Basit menyebut alasan klasik Pemda soal defisit anggaran hanyalah bentuk penghindaran tanggung jawab. Menurutnya, defisit bukan hanya terjadi di Pasaman Barat, melainkan hampir di seluruh daerah Indonesia. Namun, daerah lain mampu mencari jalan keluar agar program kesehatan tetap berjalan.

“Setiap kali masyarakat mengeluh soal UHC, Pemda selalu bersembunyi di balik tembok defisit. Saya ingatkan kepada Bupati, Wakil Bupati, dan DPRD Pasaman Barat: kalau memang goblok, mending jangan jadi pemimpin. Sebab, kebijakan yang kalian buat akan menentukan nasib masyarakat ke depan,” ujarnya lantang.


Lebih jauh, Basit menawarkan solusi agar Pemda tidak terus-terusan berlindung di balik dalih kekurangan anggaran. Ia mendorong peningkatan Pendapatan Asli Daerah (PAD) dengan menggali potensi yang ada, baik dari sektor sumber daya alam maupun keterlibatan perusahaan.

“Untuk meningkatkan PAD sebenarnya gampang, dengan catatan mau bekerja. Kita punya lahan yang diduduki kurang lebih 21 perusahaan sawit. Ke mana CSR mereka? Meskipun tidak bisa dimasukkan langsung ke APBD, CSR itu bisa direalisasikan untuk membantu masyarakat,” jelas Basit.

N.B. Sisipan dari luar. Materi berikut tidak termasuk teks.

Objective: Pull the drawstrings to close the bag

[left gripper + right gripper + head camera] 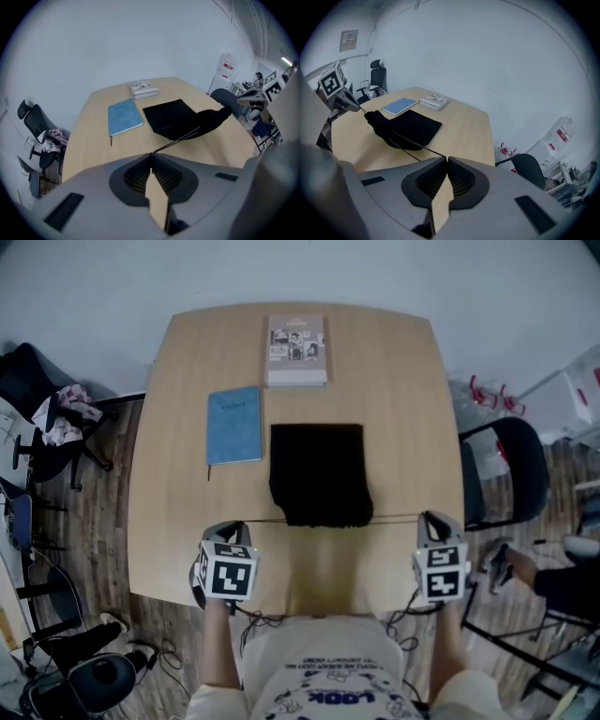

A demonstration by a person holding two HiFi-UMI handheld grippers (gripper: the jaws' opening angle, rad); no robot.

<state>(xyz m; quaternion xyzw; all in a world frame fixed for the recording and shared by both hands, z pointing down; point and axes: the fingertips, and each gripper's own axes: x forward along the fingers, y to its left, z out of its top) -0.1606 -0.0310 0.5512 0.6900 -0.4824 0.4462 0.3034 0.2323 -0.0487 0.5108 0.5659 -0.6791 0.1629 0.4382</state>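
L claw (242,525) & R claw (427,517) each clamped shut on a thin, hard-to-spot drawstring (264,520), both taut off the black bag (317,470), its bunched mouth near the bench (394,381) front edge, bare wood either side.

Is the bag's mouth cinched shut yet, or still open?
Largely cinched: the bag mouth is bunched, and both drawstrings run taut to the left tool and right tool. Whether fully closed, cannot tell.
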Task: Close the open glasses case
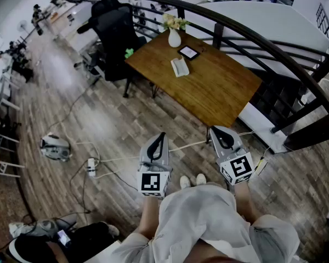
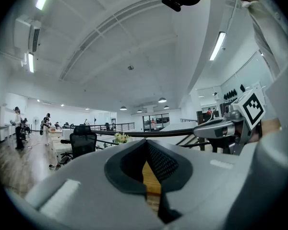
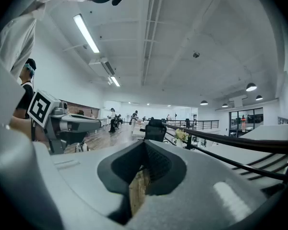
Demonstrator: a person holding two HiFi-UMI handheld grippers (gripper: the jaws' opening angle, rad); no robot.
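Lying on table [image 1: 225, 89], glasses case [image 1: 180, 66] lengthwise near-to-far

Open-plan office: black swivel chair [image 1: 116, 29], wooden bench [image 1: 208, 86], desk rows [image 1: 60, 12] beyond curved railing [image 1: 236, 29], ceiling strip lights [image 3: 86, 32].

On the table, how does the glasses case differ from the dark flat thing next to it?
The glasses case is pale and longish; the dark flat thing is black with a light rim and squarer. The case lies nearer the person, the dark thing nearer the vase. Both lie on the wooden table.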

Selain sawit, ia menyoroti potensi besar dari sektor pariwisata dan pertambangan. Namun semua peluang itu, menurutnya, hanya bisa terwujud jika jajaran Forkopimda benar-benar ikhlas bekerja demi rakyat, bukan sekadar mencari panggung politik menjelang kontestasi berikutnya.


Basit juga mengecam gaya kepemimpinan yang menurutnya terlalu nyaman dengan fasilitas negara. Ia mendesak para pejabat segera bangkit dan menunaikan janji yang sudah diucapkan di hadapan rakyat.

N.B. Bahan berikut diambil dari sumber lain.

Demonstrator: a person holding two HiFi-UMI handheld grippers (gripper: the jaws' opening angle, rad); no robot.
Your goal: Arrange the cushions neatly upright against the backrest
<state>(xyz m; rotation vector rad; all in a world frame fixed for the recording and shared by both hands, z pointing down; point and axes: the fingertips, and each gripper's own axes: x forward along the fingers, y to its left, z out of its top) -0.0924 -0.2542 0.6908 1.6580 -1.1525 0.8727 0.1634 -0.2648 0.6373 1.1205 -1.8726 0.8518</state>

“Pasaman Barat butuh pemimpin yang lugas, cerdas, dan mampu membaca peluang dari SDA dan SDM yang dititipkan Tuhan. Jangan leha-leha di kursi empuk dan rumah dinas sementara rakyat menjerit karena akses kesehatan terbatas,” ujarnya.

Sebagai penutup, Basit mengultimatum Pemda. Jika dalam waktu dekat tidak ada kejelasan mengenai kelanjutan UHC Plus, ia berkomitmen akan mengorganisir aksi akbar secara beruntun ke seluruh kantor Forkopimda Pasaman Barat.

“Kalau rakyat terus dibiarkan terzalimi, jangan salahkan kami jika turun ke jalan,” tandasnya.